Mathews, III v. Advised Assets Group, LLC
This text of Mathews, III v. Advised Assets Group, LLC (Mathews, III v. Advised Assets Group, LLC) is published on Counsel Stack Legal Research, covering District Court, D. Massachusetts primary law. Counsel Stack provides free access to over 12 million legal documents including statutes, case law, regulations, and constitutions.
Opinion
UNITED STATES DISTRICT COURT DISTRICT OF MASSACHUSETTS
) EDWARD CHRISTIAN MATHEWS III, ) ) Plaintiff, ) ) v. ) Civil No. 19-11057-LTS ) ADVISED ASSETS GROUP, LLC & ) DOUGLAS J. HEALD, ) ) Defendants. ) )
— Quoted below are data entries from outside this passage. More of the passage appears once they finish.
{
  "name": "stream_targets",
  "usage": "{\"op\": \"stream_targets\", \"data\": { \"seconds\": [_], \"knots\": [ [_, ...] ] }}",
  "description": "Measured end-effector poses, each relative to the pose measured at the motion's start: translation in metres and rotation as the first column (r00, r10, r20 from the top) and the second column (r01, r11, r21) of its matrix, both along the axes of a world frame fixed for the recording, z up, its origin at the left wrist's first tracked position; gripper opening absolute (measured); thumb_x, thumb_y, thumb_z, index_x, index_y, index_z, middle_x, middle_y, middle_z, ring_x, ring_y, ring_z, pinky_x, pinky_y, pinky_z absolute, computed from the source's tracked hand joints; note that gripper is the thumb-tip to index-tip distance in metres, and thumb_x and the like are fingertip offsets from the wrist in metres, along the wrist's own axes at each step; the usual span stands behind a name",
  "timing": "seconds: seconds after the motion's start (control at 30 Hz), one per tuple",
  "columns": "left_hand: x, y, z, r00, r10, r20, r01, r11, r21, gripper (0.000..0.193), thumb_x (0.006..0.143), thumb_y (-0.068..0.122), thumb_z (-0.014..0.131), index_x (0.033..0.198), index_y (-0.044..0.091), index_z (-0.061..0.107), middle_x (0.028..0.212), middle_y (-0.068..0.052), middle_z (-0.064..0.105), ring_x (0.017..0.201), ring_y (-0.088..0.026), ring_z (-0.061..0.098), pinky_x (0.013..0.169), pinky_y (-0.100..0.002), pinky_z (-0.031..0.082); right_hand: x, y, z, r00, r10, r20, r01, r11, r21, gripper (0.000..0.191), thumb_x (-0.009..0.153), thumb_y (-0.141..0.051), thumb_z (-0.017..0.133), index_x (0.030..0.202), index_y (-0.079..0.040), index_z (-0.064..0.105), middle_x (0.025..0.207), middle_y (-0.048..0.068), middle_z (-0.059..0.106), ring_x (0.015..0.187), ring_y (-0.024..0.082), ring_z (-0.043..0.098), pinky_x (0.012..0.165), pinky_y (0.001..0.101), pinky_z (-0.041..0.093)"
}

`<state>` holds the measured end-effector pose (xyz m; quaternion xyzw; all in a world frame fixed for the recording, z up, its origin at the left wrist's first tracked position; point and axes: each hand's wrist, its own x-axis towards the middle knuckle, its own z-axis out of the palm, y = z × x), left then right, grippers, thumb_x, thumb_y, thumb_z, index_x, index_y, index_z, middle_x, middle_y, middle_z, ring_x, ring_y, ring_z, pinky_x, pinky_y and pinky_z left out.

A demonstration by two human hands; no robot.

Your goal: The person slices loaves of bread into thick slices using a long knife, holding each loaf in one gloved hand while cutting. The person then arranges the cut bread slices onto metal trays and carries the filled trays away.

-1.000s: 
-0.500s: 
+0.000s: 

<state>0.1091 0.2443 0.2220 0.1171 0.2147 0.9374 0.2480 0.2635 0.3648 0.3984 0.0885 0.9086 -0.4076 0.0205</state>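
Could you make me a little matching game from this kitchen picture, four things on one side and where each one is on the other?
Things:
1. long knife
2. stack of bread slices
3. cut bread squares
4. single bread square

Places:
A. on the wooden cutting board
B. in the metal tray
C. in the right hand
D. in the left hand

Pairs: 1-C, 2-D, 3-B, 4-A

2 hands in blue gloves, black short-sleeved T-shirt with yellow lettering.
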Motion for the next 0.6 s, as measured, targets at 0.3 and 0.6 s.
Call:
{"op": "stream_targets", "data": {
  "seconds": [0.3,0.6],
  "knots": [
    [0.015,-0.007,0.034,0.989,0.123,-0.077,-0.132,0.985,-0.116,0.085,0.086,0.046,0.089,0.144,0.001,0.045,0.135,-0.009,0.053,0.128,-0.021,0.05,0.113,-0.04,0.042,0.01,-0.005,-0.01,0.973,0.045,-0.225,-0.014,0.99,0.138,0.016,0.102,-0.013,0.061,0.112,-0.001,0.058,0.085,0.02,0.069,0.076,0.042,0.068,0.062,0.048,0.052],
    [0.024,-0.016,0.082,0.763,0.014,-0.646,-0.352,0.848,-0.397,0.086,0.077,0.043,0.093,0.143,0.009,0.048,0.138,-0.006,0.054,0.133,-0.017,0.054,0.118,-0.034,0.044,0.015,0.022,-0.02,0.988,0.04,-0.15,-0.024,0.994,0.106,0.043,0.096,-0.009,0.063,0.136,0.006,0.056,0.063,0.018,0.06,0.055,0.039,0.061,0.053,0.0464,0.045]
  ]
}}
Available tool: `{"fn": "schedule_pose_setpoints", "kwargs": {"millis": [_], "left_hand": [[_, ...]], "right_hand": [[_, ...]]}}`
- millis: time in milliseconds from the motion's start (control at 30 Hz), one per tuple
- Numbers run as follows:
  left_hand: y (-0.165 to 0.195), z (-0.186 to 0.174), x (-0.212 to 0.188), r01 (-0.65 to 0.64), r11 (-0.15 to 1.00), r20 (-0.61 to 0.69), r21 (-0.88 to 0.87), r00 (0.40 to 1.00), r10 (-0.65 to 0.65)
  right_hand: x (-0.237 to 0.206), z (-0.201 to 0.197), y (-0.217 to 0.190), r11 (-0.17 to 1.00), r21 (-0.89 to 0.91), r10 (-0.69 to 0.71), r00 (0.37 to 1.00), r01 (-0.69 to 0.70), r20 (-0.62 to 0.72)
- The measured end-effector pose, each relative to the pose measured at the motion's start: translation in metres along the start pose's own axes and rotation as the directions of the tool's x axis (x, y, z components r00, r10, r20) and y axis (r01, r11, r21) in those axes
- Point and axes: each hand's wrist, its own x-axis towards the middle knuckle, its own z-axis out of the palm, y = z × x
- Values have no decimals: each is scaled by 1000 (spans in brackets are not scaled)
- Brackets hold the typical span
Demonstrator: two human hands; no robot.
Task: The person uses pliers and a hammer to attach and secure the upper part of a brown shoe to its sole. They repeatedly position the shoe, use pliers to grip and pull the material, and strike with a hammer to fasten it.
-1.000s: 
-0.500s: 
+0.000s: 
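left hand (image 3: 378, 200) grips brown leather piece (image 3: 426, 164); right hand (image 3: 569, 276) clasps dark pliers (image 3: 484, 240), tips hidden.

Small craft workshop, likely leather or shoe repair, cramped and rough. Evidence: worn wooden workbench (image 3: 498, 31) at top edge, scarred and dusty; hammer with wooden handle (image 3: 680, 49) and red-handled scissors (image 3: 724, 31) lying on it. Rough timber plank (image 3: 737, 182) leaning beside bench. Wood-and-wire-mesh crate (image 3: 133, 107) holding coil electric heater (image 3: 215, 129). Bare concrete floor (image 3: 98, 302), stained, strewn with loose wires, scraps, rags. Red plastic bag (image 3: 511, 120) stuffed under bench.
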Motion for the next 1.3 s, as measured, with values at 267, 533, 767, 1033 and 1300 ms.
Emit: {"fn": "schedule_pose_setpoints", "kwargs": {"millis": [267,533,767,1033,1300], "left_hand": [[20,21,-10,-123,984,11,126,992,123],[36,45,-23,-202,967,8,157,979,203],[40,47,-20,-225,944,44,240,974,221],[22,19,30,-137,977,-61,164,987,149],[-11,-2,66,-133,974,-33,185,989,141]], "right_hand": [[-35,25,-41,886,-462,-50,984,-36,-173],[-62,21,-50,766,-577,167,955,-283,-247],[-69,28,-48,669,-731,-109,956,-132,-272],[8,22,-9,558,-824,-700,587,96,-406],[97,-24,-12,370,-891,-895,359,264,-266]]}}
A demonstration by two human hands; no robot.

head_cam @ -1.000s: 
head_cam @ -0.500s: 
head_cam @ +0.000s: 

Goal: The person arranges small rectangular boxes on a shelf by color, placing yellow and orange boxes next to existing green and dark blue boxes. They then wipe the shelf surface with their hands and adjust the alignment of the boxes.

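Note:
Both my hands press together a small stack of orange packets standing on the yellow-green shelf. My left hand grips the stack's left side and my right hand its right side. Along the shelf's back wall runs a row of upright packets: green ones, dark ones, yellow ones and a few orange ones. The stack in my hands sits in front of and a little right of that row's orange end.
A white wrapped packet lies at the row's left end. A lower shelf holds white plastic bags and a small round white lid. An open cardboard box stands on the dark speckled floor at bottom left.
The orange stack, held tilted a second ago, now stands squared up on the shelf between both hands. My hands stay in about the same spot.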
ORDER ON MOTION TO DISMISS, STAY, OR COMPEL ARBITRATION (DOC. NO. 13)
September 24, 2019
SOROKIN, J. Edward Christian Mathews III has sued his former employer, Advised Assets Group, LLC (“AAG”), and his former manager, Douglas J. Heald, for defamation, breach of contract, and tortious interference with business relationships. Doc. No. 8. Mathews worked for both AAG and an affiliated entity, GWFS Equities, Inc. (“GWFS”), pursuant to an employment contract he entered with Great-West Life and Annuity Insurance Company, the parent company of both AAG and GWFS. Id. ¶¶ 4-5. He was fired on September 5, 2018. Id. ¶ 25. The reason cited in his Notice of Termination from both subsidiaries was Mathews’s violation of certain internal policies. Id.; Doc. No. 14-1 at 7. His claims arise from statements contained in public reports filed by AAG regarding Mathews’s termination. Several months before filing this action, Mathews filed a complaint against GWFS with the Financial Industry Regulatory Authority (“FINRA”). Doc. No. 14-1. In that complaint, Mathews asserts the same three causes of action against GWFS and describes essentially the same underlying set of facts. Id. Arbitration before FINRA is scheduled to begin in January 2020. Doc. No. 14 at 2. The defendants seek dismissal of Mathews’s claims or, in the alternative, an order staying this action or compelling arbitration. Doc. No. 13. To the extent the defendants seek dismissal
pursuant to Federal Rule of Civil Procedure 12(b)(6), their motion is DENIED. Having reviewed the Amended Complaint and applied the familiar standard, see Ocasio-Hernandez v. Fortuno- Burset, 640 F.3d 1, 8-13 (1st Cir. 2011), the Court concludes Mathews has supplied sufficient factual allegations to state facially plausible claims against the defendants. To the extent the pending motion requests an order compelling arbitration as to one or both defendants, it also is DENIED. The Court is not persuaded it can or should require AAG or Heald to participate in the pending FINRA arbitration.1 However, insofar as the defendants seek an order staying this action pending the outcome of the FINRA arbitration, their motion is ALLOWED. The “prior pending action” doctrine empowers a court to “stay or dismiss a later-filed action . . . if two conditions are met: (1) there
exists an identity of issues between the two actions and (2) the controlling issues in the later-filed filed action will be determined in the earlier-filed action.” Quality One Wireless, LLC v. Goldie Grp., LLC, 37 F. Supp. 3d 536, 541 (D. Mass. 2014). The doctrine, which “arises out of concerns about judicial efficiency and avoiding inconsistent judgments,” is not limited to actions involving identical parties, extending also to cases involving parties that “share sufficient congruence of interests.” Id.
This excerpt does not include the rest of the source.